- **About this exercise**: The result should be an exact copy of the data, free of pictures.

- **Source data**:
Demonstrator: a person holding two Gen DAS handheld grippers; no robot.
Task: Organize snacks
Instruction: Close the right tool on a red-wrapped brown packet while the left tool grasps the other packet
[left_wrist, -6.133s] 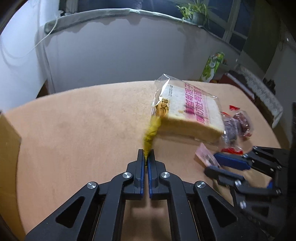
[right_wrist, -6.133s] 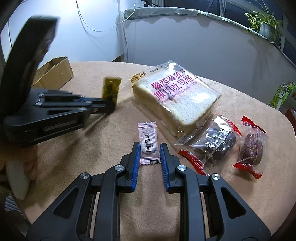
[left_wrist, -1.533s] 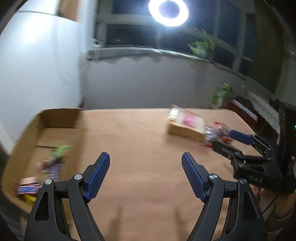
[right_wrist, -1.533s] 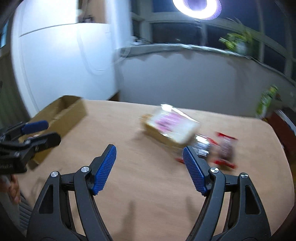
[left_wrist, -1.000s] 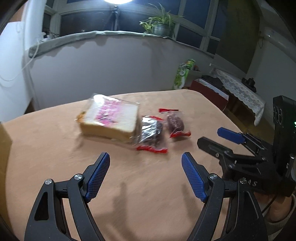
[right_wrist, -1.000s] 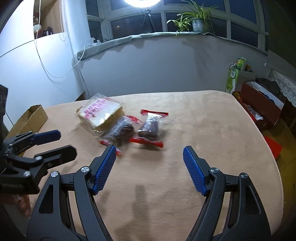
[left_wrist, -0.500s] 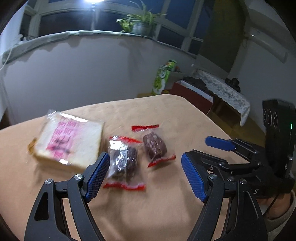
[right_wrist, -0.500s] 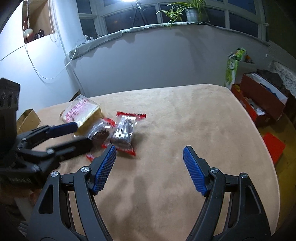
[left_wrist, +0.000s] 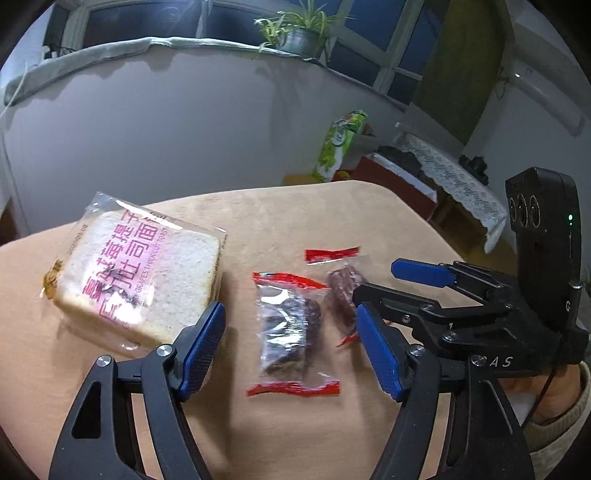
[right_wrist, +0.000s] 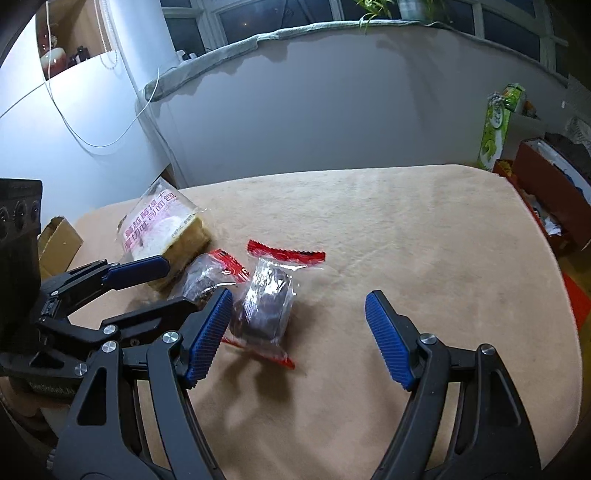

- **Result of the exercise**:
Demonstrator: a person holding two Gen DAS handheld grippers; no robot.
Task: Organize snacks
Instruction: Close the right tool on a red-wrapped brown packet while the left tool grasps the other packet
[left_wrist, -6.133s] 
[right_wrist, -6.133s] 
[left_wrist, -1.533s] 
[right_wrist, -1.533s] 
[left_wrist, -1.000s] 
[right_wrist, -1.000s] 
[left_wrist, -0.500s] 
[right_wrist, -0.500s] 
[left_wrist, +0.000s] 
[right_wrist, +0.000s] 

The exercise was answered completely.